During his 22 years in the forensic laboratory he completed various training programs related to instrumentation used in the chemistry department, crime scene investigation, clandestine laboratory investigation, photography, forensic disciplines in forensic sciences, hazardous material first response and advance risk assessment. He examined more than five thousand drug related cases, investigated clandestine laboratories for 13 years and testified as an expert witness for 17 years.
He was a member of clandestine laboratory investigation for chemists (CLIC) from 1997 until 2010 and attended three of their international technical training seminars. He presented on the following conferences: National Conference on Crack/Cocaine 1995, National Conference on Ecstasy 1996, first African Forensic Conference 2003 and National Industrial Chemical Monitoring conferences 2006 and 2010.

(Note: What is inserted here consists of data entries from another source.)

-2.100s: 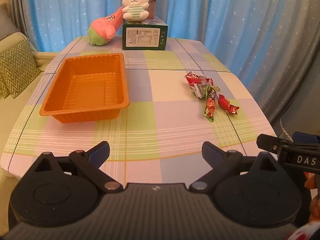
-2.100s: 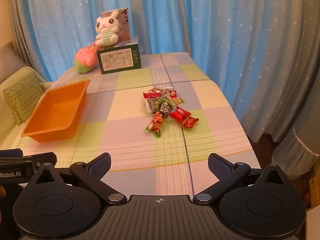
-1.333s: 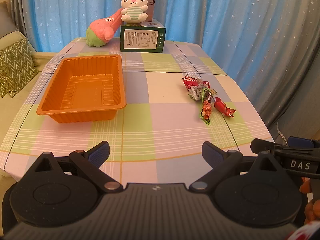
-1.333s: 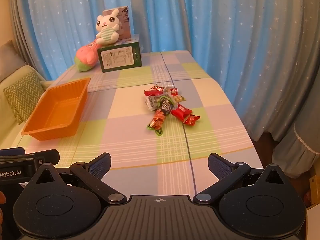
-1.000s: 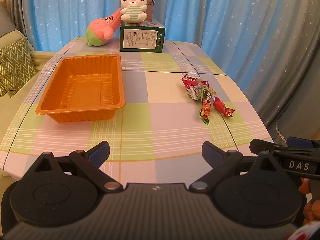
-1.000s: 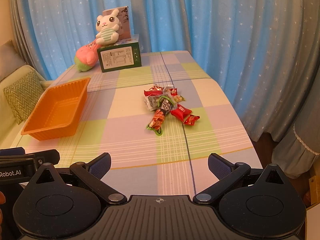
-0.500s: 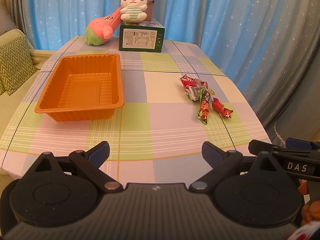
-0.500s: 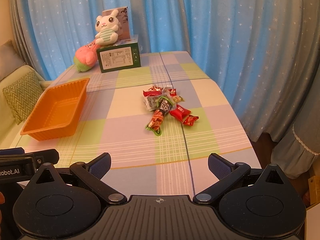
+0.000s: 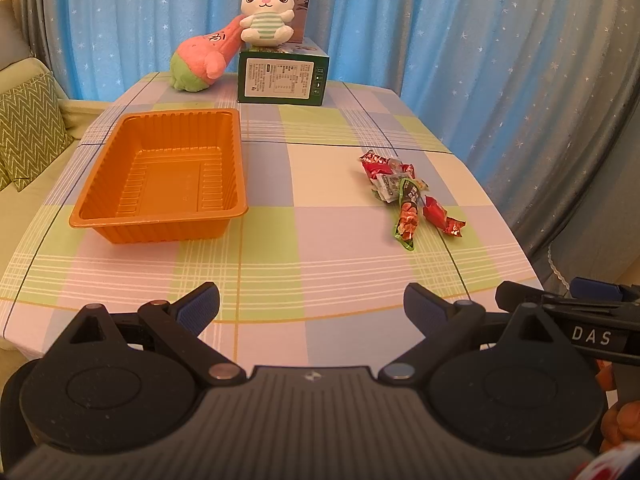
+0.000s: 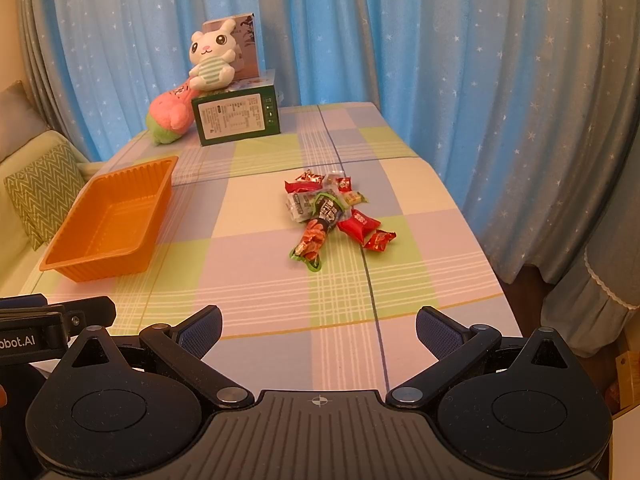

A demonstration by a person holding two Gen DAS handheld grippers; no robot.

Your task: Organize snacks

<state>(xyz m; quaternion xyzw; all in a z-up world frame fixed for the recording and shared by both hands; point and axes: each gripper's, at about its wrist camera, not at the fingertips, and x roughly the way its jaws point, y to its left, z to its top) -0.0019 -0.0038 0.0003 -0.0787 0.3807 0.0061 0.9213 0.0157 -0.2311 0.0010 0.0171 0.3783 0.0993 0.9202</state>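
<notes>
A pile of wrapped snacks [image 9: 404, 192] lies on the right half of the checked tablecloth; it also shows in the right wrist view [image 10: 328, 212]. It holds a long green-edged packet [image 10: 316, 232] and red candy wrappers [image 10: 360, 224]. An empty orange tray [image 9: 160, 176] sits on the left half; it also shows in the right wrist view [image 10: 108, 224]. My left gripper [image 9: 312, 306] is open and empty over the near table edge. My right gripper [image 10: 318, 326] is open and empty, also at the near edge, well short of the snacks.
A green box [image 9: 282, 76] with a white plush bunny [image 9: 266, 20] on it and a pink-green plush [image 9: 200, 64] stand at the far end. Blue star curtains hang behind and to the right. A sofa with a zigzag cushion [image 9: 28, 128] is at the left.
Both grippers have drifted slightly; the left view has shifted a little so the tray and snacks sit slightly further left. Both stay open and empty.
</notes>
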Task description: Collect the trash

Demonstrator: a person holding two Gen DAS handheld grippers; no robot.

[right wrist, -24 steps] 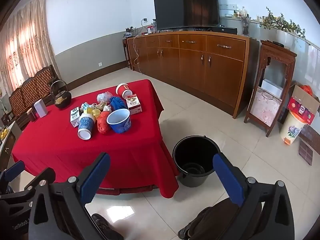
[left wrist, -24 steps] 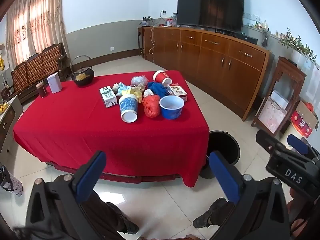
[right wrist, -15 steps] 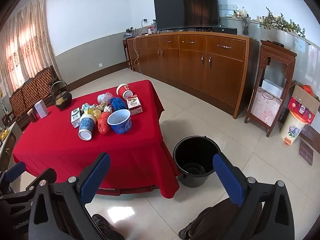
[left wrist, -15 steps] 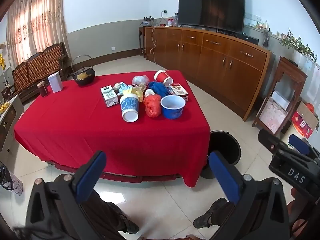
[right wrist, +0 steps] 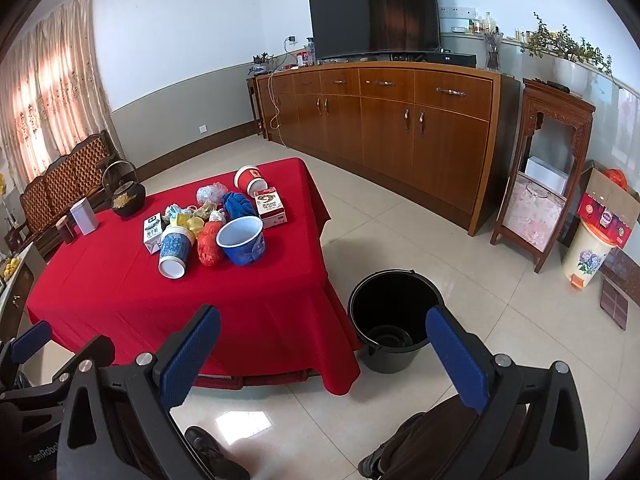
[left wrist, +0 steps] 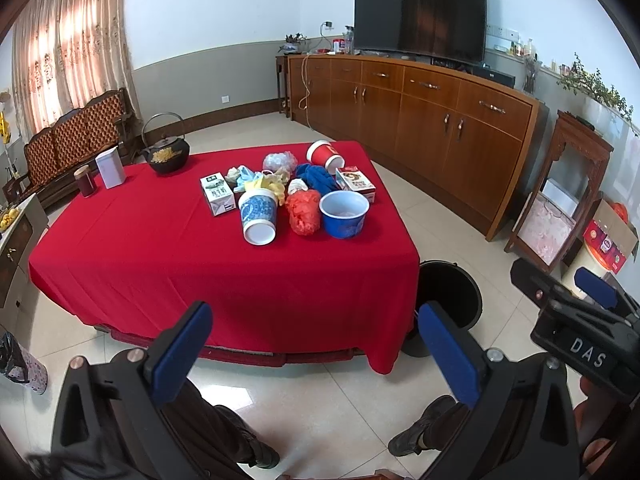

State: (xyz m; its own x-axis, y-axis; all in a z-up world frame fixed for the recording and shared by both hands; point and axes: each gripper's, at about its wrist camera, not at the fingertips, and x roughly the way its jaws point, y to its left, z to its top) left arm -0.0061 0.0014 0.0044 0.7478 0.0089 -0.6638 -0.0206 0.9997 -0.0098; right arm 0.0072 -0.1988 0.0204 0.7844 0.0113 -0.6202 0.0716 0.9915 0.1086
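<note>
A pile of trash lies on the red-clothed table (left wrist: 168,256): a blue bowl (left wrist: 344,213), a blue-patterned cup (left wrist: 258,216) on its side, a crumpled red bag (left wrist: 304,212), a milk carton (left wrist: 217,193), a red cup (left wrist: 324,156), a snack box (left wrist: 355,184), blue cloth (left wrist: 316,176). The same pile shows in the right wrist view, with the blue bowl (right wrist: 241,240). A black bucket (right wrist: 394,324) stands on the floor at the table's right corner; it also shows in the left wrist view (left wrist: 452,296). My left gripper (left wrist: 316,340) and right gripper (right wrist: 320,344) are open, empty, well short of the table.
A black kettle (left wrist: 167,154), a white tin (left wrist: 111,168) and a dark jar (left wrist: 85,181) stand at the table's far left. A long wooden cabinet (right wrist: 400,120) with a TV lines the back wall. A wooden stand (right wrist: 540,176) and a floral bin (right wrist: 588,252) are at right.
Both views have shifted only slightly, with the table a touch closer. Both grippers stay open and empty.
</note>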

A number of training modules were developed by him related to the analysis of controlled substances, clandestine laboratory investigation, crime scene investigation for forensic scientists and expert witness testimony. He trained more than 55 drug analysts over 13 years on these developed programs.
Before joining the West Virginia University, he was the training, health and safety and crime scene manager in the chemistry department of the Forensic Science Laboratory in South Africa. He was a supervisor in the forensic drug section for more than 15 years.